§ Problem: The whole listing below is to be returned without alteration.
BEGIN Information provided
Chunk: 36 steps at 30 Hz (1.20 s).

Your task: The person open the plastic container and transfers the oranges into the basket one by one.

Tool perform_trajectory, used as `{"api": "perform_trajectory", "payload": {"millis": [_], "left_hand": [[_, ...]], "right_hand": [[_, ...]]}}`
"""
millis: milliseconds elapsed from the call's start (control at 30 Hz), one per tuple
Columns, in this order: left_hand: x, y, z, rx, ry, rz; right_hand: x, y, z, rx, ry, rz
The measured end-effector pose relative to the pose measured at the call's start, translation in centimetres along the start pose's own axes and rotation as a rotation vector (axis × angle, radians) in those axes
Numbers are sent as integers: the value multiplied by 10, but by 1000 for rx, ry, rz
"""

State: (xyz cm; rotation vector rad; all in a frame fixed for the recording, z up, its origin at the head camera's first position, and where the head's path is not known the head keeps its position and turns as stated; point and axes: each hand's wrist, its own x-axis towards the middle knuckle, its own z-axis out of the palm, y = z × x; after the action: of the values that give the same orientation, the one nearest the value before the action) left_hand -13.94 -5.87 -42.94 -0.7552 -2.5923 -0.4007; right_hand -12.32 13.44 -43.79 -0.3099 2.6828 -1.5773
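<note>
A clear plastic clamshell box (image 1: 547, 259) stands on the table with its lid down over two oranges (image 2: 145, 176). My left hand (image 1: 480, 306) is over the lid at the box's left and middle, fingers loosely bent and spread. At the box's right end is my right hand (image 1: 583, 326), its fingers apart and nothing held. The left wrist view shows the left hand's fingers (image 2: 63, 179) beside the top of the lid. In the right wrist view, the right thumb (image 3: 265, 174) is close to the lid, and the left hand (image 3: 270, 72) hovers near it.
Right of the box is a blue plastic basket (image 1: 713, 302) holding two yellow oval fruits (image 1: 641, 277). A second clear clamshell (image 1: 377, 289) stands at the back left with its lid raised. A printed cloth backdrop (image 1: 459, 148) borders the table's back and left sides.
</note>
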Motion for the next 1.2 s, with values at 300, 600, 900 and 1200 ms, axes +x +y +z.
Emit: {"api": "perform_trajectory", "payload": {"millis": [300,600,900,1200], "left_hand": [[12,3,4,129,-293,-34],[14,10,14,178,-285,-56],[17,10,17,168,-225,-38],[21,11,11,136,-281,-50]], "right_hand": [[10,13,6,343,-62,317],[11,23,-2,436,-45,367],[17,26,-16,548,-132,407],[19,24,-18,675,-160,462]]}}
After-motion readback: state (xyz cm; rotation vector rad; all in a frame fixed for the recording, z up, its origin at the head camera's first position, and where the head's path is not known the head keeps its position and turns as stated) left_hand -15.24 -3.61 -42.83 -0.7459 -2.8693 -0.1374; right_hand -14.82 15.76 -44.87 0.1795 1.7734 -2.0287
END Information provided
§ Reply to the task:
Chunk: 36 steps at 30 Hz (1.20 s).

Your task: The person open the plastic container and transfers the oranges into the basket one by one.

Tool perform_trajectory, used as `{"api": "perform_trajectory", "payload": {"millis": [_], "left_hand": [[_, ...]], "right_hand": [[_, ...]]}}`
"""
millis: milliseconds elapsed from the call's start (control at 30 Hz), one per tuple
Columns, in this order: left_hand: x, y, z, rx, ry, rz; right_hand: x, y, z, rx, ry, rz
The measured end-effector pose relative to the pose measured at the call's start, translation in centimetres along the start pose's own axes and rotation as a rotation vector (axis × angle, radians) in those axes
Numbers are sent as integers: the value multiplied by 10, but by 1000 for rx, ry, rz
"""

State: (xyz cm; rotation vector rad; all in a frame fixed for the recording, z up, its origin at the head camera's first position, and where the head's path is not known the head keeps its position and turns as stated; point and axes: each hand's wrist, its own x-axis towards the middle knuckle, its own z-axis out of the palm, y = z × x; after the action: of the values that give the same orientation, the one nearest the value before the action) left_hand -13.94 -5.87 -42.94 -0.7552 -2.5923 -0.4007; right_hand -12.32 13.44 -43.79 -0.3099 2.6828 -1.5773
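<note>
A clear plastic clamshell box (image 1: 547, 259) stands on the table with its lid down over two oranges (image 2: 145, 176). My left hand (image 1: 480, 306) is over the lid at the box's left and middle, fingers loosely bent and spread. At the box's right end is my right hand (image 1: 583, 326), its fingers apart and nothing held. The left wrist view shows the left hand's fingers (image 2: 63, 179) beside the top of the lid. In the right wrist view, the right thumb (image 3: 265, 174) is close to the lid, and the left hand (image 3: 270, 72) hovers near it.
Right of the box is a blue plastic basket (image 1: 713, 302) holding two yellow oval fruits (image 1: 641, 277). A second clear clamshell (image 1: 377, 289) stands at the back left with its lid raised. A printed cloth backdrop (image 1: 459, 148) borders the table's back and left sides.
</note>
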Motion for the next 1.2 s, with values at 300, 600, 900 and 1200 ms, axes +x +y +z.
Emit: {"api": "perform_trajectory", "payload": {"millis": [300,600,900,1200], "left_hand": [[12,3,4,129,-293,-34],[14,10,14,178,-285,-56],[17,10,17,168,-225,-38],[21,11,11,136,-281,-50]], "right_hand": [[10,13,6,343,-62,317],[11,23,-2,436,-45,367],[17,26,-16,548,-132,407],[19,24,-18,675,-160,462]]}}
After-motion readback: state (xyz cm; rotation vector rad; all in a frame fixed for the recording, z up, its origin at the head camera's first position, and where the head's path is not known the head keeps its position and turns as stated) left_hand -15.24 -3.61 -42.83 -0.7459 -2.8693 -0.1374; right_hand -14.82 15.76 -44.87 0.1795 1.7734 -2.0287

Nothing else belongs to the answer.